Citation: Evidence & Policy 2022; 10.1332/174426421X16366319768599

Note: images were modified slightly to include publicly available images for publication

Similar and different themes were heard in the other two breakout rooms. For example, we also heard from participants that there is a need to provide the necessary resources for accessibility of all stakeholders to participate in the co-design process (for example, time, bus/train tickets, financial compensation). This might also include using accessible software for meetings and considering virtual spaces to enhance diversity. To participants, inclusiveness also meant taking an empathic approach without judgement, whereby all participants are recognised as unique so that a ‘one size fits all’ approach is not appropriate. To address system-level changes that need to be addressed for meaningful co-design, participants explicitly discussed the need for continuous power sharing and equity. Infrastructures needed to support meaningful co-design research and practices included funding opportunities for PWLE; providing research ethics boards with the support to understand co-design (for example, training modules); and allowing ownership of knowledge produced by communities. It was important to participants that co-design projects provide opportunities for PWLE to lead so that decision making is not, as one participant wrote, ‘a one-time thing’. Taken together, analysis of the small group discussions in café 2 revealed several common recommendations and strategies for achievement, as shown in Table 1.

Table 1:

Recommendations for the Hub to advance co-design processes and strategies for achievement

Recommendation for the HubStrategies for achievement
Promote vulnerability and the expression of empathy among all stakeholders in the co-design process.
  • Being vulnerable to shifts in power, decision making, and uncomfortableness.

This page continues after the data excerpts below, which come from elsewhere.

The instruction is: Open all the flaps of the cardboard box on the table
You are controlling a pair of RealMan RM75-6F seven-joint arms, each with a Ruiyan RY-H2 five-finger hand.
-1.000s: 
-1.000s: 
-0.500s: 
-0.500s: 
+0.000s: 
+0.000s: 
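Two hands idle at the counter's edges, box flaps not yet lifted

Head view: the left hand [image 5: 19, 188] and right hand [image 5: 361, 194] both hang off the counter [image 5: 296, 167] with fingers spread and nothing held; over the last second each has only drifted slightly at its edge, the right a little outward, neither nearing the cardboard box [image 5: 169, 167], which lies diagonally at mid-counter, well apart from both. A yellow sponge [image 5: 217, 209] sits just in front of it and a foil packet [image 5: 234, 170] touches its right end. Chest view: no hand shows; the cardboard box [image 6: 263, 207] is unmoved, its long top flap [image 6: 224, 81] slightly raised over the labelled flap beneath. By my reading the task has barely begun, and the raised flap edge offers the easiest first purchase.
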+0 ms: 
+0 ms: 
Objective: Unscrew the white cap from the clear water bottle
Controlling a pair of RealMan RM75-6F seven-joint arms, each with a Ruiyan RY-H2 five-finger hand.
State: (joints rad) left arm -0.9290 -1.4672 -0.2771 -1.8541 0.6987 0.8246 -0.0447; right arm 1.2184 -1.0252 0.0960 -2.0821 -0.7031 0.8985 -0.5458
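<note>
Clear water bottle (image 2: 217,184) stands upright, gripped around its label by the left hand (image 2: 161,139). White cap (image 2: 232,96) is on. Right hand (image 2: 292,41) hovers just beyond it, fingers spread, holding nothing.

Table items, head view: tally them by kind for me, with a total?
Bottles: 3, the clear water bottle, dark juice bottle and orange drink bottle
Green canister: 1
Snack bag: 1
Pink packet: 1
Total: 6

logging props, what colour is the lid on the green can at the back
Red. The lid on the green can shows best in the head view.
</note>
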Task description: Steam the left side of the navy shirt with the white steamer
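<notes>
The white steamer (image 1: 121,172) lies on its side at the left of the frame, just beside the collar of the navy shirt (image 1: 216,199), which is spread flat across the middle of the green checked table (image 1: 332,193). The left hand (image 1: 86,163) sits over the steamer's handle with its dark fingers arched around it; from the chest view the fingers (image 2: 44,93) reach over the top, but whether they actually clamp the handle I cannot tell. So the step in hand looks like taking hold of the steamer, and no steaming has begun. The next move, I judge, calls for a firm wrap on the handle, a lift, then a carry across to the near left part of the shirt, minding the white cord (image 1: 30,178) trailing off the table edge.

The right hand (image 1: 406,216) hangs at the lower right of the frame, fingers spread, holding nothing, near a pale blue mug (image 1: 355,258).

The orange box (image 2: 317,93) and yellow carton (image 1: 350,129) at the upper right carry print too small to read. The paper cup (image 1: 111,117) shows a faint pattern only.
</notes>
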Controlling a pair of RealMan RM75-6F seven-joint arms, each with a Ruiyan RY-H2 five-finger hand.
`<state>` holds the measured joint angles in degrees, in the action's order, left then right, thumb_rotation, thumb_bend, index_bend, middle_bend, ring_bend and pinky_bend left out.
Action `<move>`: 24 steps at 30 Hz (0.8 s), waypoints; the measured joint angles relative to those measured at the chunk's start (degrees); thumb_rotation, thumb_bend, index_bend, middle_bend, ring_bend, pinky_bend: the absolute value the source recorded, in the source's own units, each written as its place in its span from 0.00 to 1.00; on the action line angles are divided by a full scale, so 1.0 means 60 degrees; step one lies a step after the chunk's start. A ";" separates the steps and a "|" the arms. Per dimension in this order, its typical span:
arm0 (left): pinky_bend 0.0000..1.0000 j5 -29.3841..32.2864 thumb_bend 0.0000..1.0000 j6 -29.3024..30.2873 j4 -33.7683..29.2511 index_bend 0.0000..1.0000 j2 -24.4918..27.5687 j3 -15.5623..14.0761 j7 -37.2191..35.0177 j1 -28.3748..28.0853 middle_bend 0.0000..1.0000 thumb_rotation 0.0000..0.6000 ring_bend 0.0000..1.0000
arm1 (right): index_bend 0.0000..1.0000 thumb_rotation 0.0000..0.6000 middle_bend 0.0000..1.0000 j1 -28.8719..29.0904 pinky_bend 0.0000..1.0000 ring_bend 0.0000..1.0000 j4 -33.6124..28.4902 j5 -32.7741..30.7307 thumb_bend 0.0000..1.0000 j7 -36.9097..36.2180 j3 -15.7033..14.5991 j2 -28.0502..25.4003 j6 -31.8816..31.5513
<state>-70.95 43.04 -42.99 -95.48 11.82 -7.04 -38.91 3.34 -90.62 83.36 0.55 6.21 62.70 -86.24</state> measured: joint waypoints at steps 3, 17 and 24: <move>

  • Acknowledging and addressing privilege and power.

Promote and support equitable, ‘dynamic and balanced’ leadership in terms of ‘community leadership’, and make community leaders part of the research team.
  • Integrating shared leadership and power in knowledge dissemination, and mobilisation.

  • Fostering opportunities for community members to lead the co-design process.

Provide tools, techniques, and resources from an intersectional, equity focused perspective that addresses the systemic barriers and challenges for inclusive co-design in the health and social service sector.
  • Develop templates for questions about accessibility and inclusivity needs and preferences of service users and diverse community members.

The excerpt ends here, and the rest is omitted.